### Description of the task
Could you set down exactly the lines of the data below, starting at the one that holds "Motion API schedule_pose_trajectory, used" and ending at the one that holds "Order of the", both included, and only those?

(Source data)
+ + + + + + +

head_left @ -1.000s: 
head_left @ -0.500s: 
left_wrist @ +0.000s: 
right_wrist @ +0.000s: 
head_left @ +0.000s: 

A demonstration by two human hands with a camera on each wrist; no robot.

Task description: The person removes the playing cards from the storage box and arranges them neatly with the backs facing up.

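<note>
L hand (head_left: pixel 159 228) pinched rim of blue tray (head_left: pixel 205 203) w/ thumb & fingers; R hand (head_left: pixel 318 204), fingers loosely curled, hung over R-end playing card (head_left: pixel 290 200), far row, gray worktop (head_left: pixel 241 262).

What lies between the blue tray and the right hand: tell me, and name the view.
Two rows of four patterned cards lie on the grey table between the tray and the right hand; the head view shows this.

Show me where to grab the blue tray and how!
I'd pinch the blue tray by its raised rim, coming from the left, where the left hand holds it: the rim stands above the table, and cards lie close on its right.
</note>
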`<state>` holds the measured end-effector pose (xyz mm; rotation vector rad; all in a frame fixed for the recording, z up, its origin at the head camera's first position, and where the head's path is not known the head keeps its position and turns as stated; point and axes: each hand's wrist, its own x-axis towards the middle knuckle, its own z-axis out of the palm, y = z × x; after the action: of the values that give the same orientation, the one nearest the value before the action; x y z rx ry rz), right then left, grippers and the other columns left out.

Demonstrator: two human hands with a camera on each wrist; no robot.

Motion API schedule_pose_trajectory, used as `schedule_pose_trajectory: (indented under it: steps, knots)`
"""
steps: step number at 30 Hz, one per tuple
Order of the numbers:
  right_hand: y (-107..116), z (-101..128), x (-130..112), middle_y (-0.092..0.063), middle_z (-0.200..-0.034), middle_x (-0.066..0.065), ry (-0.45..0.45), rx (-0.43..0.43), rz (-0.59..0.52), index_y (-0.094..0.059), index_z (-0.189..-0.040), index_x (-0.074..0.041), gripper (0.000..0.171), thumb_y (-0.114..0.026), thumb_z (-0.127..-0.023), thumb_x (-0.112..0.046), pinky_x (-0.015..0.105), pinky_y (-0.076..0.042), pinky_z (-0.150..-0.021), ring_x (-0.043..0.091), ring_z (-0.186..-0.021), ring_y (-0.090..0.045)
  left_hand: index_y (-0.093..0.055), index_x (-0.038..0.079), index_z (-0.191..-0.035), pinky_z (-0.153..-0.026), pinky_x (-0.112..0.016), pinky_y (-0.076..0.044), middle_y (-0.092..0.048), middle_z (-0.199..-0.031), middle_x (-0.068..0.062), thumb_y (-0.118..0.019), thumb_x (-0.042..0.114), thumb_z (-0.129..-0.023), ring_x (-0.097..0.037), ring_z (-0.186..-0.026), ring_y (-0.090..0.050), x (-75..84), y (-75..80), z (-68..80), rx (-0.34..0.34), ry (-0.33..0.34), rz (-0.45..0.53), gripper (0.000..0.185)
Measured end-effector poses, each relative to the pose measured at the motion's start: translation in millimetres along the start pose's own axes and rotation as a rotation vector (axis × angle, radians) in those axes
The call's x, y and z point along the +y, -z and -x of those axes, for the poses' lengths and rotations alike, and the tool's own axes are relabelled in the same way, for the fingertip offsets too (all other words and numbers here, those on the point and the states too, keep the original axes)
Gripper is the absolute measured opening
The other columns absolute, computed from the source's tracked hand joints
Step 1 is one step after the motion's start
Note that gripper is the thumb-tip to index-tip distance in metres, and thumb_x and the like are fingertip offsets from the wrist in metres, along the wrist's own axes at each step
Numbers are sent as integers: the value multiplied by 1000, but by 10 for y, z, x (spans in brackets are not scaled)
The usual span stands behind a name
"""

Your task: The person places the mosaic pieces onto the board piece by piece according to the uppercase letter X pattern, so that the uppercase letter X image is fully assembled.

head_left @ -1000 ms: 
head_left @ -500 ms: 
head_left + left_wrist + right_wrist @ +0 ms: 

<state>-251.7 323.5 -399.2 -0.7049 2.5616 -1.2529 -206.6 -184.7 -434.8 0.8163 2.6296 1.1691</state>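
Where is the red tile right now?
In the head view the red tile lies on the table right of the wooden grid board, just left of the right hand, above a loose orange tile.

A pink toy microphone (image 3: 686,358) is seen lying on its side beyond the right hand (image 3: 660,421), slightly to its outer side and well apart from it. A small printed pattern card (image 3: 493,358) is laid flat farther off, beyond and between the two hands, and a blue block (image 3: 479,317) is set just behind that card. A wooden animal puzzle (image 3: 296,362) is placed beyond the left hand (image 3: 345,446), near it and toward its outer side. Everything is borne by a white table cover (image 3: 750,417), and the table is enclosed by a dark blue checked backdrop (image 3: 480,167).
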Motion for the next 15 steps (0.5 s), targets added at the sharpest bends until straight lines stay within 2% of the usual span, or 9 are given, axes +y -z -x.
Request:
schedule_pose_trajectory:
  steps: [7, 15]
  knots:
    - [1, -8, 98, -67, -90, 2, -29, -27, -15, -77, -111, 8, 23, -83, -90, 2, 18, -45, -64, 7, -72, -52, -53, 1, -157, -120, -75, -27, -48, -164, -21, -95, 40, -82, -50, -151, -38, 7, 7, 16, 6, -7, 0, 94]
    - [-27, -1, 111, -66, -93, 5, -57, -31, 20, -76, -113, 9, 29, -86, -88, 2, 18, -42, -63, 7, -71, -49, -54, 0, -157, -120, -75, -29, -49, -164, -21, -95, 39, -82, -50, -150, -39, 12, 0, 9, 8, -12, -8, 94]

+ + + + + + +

### Response
Motion API schedule_pose_trajectory, used as `schedule_pose_trajectory: (indented under it: steps, knots)`
"""
steps: step number at 30 Hz, one per tuple
Order of the numbers:

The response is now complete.